• Task data:
++++++++
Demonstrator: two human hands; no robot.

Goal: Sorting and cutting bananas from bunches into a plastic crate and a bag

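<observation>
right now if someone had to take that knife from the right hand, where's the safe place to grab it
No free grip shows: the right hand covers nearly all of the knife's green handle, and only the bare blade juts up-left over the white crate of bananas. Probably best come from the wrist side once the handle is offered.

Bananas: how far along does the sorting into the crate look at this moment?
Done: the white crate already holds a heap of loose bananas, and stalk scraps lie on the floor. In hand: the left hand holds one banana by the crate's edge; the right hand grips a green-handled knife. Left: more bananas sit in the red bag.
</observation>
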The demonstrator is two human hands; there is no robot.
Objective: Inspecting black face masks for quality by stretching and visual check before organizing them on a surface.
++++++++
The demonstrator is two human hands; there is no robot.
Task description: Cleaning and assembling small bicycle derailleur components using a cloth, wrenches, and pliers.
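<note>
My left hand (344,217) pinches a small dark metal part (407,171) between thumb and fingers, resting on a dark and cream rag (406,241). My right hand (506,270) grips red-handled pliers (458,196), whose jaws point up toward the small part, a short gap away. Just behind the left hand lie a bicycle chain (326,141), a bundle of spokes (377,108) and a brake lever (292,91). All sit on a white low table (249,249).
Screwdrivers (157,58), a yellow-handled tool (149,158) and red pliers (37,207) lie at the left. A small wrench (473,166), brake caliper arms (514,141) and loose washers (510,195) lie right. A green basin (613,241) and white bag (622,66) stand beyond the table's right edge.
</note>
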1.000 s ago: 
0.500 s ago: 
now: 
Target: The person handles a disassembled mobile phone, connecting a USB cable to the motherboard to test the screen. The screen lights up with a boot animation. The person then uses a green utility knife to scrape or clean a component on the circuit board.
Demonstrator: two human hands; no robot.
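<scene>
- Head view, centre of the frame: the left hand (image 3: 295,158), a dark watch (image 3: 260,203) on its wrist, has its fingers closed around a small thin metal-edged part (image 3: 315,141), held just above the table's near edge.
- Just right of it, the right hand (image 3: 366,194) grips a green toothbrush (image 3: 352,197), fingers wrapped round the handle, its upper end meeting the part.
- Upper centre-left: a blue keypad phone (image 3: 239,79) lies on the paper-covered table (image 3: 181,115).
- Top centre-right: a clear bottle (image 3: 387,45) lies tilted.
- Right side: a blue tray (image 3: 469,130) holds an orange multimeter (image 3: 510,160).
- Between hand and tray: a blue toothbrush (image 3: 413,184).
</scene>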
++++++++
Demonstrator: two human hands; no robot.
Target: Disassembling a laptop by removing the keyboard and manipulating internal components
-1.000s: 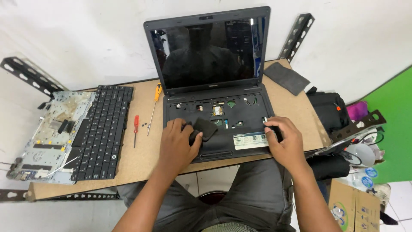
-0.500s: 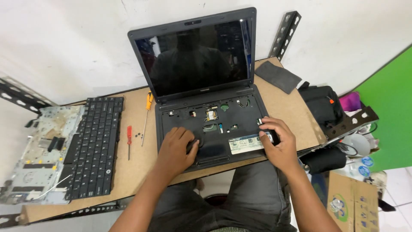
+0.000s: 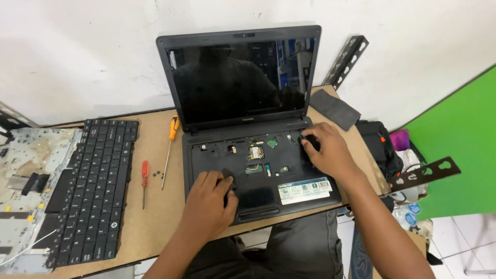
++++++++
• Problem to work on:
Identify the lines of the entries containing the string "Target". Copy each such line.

• Result of the exercise:
Target: The person handles a disassembled mobile phone, connecting a USB cable to the motherboard to test the screen. The screen lights up with a boot animation. The person then uses a green utility knife to scrape or clean a component on the circuit board.
Target: Disassembling a laptop by removing the keyboard and manipulating internal components

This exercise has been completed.